■ **Task objective**: Your task is to write out the full listing once more, exactly.

■ **Source information**:
___
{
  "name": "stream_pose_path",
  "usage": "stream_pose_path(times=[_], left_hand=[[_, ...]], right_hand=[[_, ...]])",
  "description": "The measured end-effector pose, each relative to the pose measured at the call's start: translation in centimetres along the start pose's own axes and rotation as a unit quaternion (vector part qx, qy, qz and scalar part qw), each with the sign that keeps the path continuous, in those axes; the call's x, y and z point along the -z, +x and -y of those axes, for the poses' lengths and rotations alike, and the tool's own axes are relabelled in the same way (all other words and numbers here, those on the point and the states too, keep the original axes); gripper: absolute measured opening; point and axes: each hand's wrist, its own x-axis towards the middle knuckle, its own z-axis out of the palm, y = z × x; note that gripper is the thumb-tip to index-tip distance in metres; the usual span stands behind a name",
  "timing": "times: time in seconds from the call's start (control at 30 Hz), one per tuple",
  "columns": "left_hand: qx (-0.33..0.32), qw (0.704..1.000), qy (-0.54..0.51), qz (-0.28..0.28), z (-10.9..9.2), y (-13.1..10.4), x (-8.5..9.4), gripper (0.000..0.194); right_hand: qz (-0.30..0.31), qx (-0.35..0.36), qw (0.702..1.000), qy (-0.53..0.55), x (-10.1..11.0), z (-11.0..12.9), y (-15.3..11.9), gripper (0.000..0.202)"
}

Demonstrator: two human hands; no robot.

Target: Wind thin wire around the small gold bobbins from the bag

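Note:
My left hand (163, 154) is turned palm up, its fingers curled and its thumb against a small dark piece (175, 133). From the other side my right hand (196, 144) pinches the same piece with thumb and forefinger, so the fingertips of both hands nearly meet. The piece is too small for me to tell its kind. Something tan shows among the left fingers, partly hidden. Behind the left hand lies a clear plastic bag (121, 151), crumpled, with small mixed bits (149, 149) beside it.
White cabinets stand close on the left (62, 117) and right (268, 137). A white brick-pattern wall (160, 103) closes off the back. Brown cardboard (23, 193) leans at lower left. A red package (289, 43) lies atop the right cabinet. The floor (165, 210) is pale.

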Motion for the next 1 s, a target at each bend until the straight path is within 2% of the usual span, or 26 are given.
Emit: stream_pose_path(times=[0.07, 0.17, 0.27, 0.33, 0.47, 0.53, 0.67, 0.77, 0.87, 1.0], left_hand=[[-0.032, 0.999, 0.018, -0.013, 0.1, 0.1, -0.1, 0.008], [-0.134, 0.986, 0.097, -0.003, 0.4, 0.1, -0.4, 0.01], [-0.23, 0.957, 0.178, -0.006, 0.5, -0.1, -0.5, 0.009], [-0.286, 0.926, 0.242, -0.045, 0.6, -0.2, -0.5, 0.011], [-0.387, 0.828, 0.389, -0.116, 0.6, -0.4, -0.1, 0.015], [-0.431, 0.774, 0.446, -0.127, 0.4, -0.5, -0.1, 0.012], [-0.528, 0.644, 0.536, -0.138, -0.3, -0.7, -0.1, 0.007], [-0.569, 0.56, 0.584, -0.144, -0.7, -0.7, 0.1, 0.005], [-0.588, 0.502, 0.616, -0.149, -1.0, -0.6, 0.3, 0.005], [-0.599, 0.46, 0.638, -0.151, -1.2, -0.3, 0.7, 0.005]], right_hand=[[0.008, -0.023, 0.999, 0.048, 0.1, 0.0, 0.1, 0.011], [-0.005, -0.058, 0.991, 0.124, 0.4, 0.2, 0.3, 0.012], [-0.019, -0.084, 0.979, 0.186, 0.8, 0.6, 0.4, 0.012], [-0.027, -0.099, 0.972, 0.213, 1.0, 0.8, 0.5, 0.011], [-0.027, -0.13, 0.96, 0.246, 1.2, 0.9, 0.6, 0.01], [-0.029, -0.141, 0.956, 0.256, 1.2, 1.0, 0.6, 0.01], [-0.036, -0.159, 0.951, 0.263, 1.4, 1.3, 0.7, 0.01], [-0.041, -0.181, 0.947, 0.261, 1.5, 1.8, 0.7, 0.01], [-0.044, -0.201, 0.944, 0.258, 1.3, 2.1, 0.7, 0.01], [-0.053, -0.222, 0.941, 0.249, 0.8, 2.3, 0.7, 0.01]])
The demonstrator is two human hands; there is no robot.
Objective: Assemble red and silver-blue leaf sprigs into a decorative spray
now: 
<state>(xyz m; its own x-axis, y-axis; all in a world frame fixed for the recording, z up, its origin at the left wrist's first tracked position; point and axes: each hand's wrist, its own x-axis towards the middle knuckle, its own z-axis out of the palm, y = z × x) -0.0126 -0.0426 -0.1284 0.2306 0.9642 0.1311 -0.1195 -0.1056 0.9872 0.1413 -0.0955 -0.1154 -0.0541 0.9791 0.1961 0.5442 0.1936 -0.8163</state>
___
■ **Completed task**:
{
  "name": "stream_pose_path",
  "usage": "stream_pose_path(times=[_], left_hand=[[_, ...]], right_hand=[[_, ...]])",
  "description": "The measured end-effector pose, each relative to the pose measured at the call's start: translation in centimetres along the start pose's own axes and rotation as a unit quaternion (vector part qx, qy, qz and scalar part qw), each with the sign that keeps the path continuous, in those axes; the call's x, y and z point along the -z, +x and -y of those axes, for the poses' lengths and rotations alike, and the tool's own axes are relabelled in the same way (all other words and numbers here, those on the point and the states too, keep the original axes); gripper: absolute measured opening; point and axes: each hand's wrist, its own x-axis towards the middle knuckle, its own z-axis out of the palm, y = z × x; note that gripper is the thumb-tip to index-tip distance in metres; the usual span stands behind a name",
  "timing": "times: time in seconds from the call's start (control at 30 Hz), one per tuple",
  "columns": "left_hand: qx (-0.33..0.32), qw (0.704..1.000), qy (-0.54..0.51), qz (-0.28..0.28), z (-10.9..9.2), y (-13.1..10.4), x (-8.5..9.4), gripper (0.000..0.194); right_hand: qz (-0.30..0.31), qx (-0.35..0.36), qw (0.702..1.000), qy (-0.53..0.55), x (-10.1..11.0), z (-11.0..12.9), y (-15.3..11.9), gripper (0.000..0.202)"
}

Demonstrator: two human hands; no robot.

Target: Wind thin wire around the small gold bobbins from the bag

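Note:
My left hand (163, 154) is turned palm up, its fingers curled and its thumb against a small dark piece (175, 133). From the other side my right hand (196, 144) pinches the same piece with thumb and forefinger, so the fingertips of both hands nearly meet. The piece is too small for me to tell its kind. Something tan shows among the left fingers, partly hidden. Behind the left hand lies a clear plastic bag (121, 151), crumpled, with small mixed bits (149, 149) beside it.
White cabinets stand close on the left (62, 117) and right (268, 137). A white brick-pattern wall (160, 103) closes off the back. Brown cardboard (23, 193) leans at lower left. A red package (289, 43) lies atop the right cabinet. The floor (165, 210) is pale.
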
Motion for the next 1 s, a target at each bend until the straight path is within 2% of the usual span, or 26 are given.
Emit: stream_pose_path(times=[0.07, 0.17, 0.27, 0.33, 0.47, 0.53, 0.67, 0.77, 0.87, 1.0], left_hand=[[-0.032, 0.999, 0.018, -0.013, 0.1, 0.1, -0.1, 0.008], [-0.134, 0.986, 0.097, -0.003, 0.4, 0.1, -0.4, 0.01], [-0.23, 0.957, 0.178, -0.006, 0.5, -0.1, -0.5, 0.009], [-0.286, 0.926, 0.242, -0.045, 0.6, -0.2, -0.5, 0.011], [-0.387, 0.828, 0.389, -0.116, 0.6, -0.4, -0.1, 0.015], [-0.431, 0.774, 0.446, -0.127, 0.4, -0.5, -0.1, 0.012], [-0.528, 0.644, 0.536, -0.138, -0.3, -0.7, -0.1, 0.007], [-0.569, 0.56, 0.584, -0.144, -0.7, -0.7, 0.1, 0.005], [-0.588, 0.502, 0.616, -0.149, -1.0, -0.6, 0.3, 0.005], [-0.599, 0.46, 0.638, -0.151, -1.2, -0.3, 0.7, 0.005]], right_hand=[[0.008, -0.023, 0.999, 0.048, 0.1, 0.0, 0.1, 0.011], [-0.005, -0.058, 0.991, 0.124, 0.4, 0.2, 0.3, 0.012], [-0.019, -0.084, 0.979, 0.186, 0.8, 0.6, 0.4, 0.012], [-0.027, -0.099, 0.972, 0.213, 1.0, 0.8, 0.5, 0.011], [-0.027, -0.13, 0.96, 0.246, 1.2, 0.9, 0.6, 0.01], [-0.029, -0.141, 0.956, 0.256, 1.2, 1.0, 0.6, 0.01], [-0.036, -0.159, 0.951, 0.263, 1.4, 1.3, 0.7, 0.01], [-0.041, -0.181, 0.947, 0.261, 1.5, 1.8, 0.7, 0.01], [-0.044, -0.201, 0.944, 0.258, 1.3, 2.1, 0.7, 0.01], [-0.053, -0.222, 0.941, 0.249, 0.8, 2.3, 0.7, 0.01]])
The demonstrator is two human hands; there is no robot.
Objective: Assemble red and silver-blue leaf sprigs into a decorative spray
now: 
<state>(xyz m; its own x-axis, y-axis; all in a world frame fixed for the recording, z up, its origin at the left wrist's first tracked position; point and axes: each hand's wrist, its own x-axis towards the middle knuckle, its own z-axis out of the palm, y = z × x) -0.0126 -0.0426 -0.1284 0.2306 0.9642 0.1311 -0.1195 -0.1056 0.9872 0.1413 -0.0955 -0.1154 -0.0541 0.9791 0.1961 0.5442 0.1936 -0.8163</state>

No more output will be added to the exercise.